Epidemiologist Professor Michael Baker praised schools for returning to compulsory mask use. 

"I really applaud the efforts," he said. 

Baker said it was easy to say that yes, masks should be compulsory in schools and said that the rule should extend from Year 1 and not just from Year 4. 

He said schools were a key environment of transmission of the virus. 

"Masks are the only way we have of stopping transmission of this virus between school students and taking them home to families." 

Lethbridge said mask wearing at the school for Years 1 to 3 is encouraged. 

"Even though masks were never mandated for Years 1 to 3, we'd always encourage mask use and some of our 5-year-olds wear masks exceptionally well," Lethbridge said. 

Parents welcomed the decision and Lethbridge said he received multiple emails expressing support. 
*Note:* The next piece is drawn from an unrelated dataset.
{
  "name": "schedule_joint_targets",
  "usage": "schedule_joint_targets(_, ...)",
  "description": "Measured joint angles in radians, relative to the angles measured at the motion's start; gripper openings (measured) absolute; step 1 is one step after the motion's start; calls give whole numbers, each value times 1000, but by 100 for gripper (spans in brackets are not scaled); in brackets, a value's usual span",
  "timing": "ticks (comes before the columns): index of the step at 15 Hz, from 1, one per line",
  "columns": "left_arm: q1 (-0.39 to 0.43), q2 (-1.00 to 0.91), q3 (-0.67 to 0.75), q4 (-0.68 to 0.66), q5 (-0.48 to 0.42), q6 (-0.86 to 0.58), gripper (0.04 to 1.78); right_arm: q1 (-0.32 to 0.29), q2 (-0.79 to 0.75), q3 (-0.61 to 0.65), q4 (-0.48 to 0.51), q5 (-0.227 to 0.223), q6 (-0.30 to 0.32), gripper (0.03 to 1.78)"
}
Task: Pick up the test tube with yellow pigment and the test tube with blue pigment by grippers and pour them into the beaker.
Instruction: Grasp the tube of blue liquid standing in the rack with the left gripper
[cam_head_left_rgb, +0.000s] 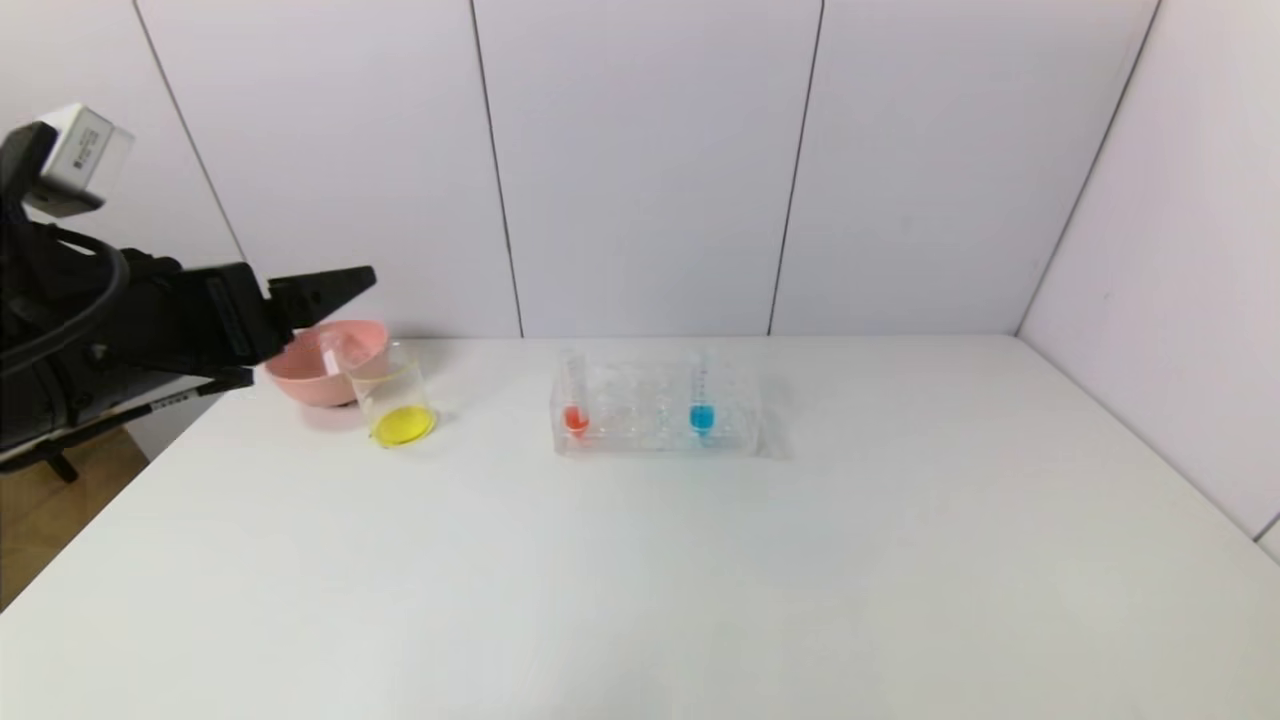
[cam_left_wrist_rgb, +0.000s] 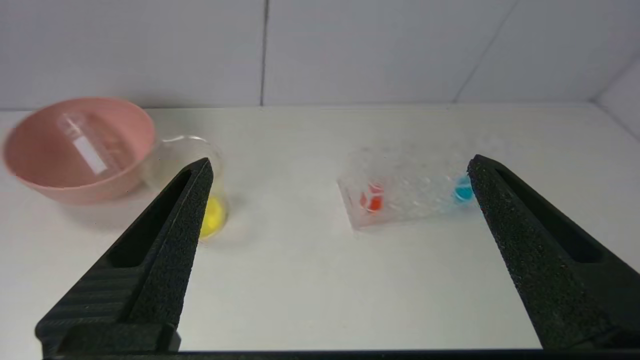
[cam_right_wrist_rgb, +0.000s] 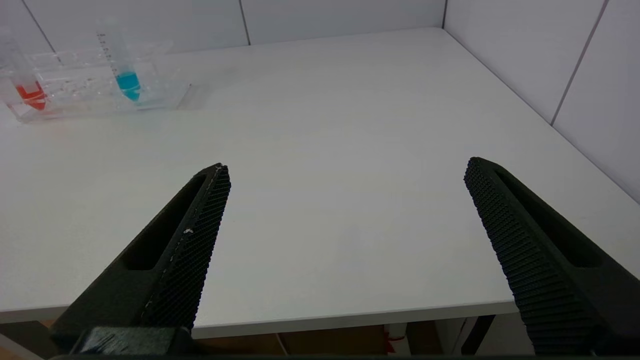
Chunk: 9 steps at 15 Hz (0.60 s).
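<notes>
White bench carries the beaker (cam_head_left_rgb: 398, 405), yellow-bottomed, mid-left of the head view, just below-right of my left pincer (cam_left_wrist_rgb: 340, 170), fingers apart, empty; blue tube (cam_head_left_rgb: 701, 395) stands mid-frame in its rack (cam_head_left_rgb: 655, 415).

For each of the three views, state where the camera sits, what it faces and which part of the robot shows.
Head: high on the robot, facing down at the table; left gripper shows, above the pink bowl.
Left wrist: behind the open jaws, facing the beaker and rack.
Right wrist: behind the right gripper, jaws open at the table's near edge.
All three share the rack's blue tube.
</notes>
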Motion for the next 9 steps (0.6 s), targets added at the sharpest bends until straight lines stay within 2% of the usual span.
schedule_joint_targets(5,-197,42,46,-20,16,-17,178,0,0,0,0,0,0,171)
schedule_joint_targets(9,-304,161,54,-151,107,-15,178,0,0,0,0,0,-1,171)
Daily Covid-19 case numbers appeared to be tracking up in Auckland and other parts of the country. 

Over the past four weeks, Baker believed case numbers in Auckland had increased by as much as 75 per cent since the low point and said there was a resurgence of cases overseas. 

"If we can't take opportunities to slow its spread than we are going to see case numbers go up, we'll see hospitalisations go up, and we'll see deaths go up," Baker said.